The amount of rainfall appreciation considered one of the most important data that affects many aspects of development and Sustainability in Iraq. Remote sensing (RS) is the study of gathering and analyzing data remotely using sensors that are not near the thing viewed. The dataset came from the UK's Natural Environment Research Council (NERC) and the US National Centre currently provides - the Department of Energy Long-term support for Atmospheric Science with high-resolution (120) satellite images. The study area exposed to several climatic factors that led to a large difference in amounts of rainfall. It analyzed for the large period (2011 - 2020) to extract an annual average. The northwestern regions received the most rain, while the western and southern regions received the least. The images analyzed were widely used for the Geographic Information Systems (GIS) program that served digital analysis and kriging interpolation. The number of images provides a multi-image. Each image represented a month of the year for ten years and was collected to extract the annual rainfall as a ratio for one year. The results showed that the digital analysis method displayed for rainfall, the highest value recorded (729.22 mm); the lowest value was (79.48 mm). The kriging indicator showed values close to the first method while providing data for the amounts of rain in every part of the study area.
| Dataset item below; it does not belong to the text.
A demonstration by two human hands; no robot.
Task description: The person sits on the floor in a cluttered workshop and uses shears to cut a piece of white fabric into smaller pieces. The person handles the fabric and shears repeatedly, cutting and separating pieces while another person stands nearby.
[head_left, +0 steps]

Knowledge about the uncertainties may record the applicability of these items for quantifying and proceedings these items' behavior characteristics essential to make applications simplification. Whereas the comparison between the kriging indicators with observed annual rainfall yield performed by linear equation (LQ) the value of its constant was (8.49). The GIS was a very good and efficient tool for calculating the amount of rainfall from satellite images Predicting rainfall patterns and the assessment of the amount of rainfall in the general circulation contributes to a better understanding of the ecosystem, biodiversity, and treatment of key crisis issues.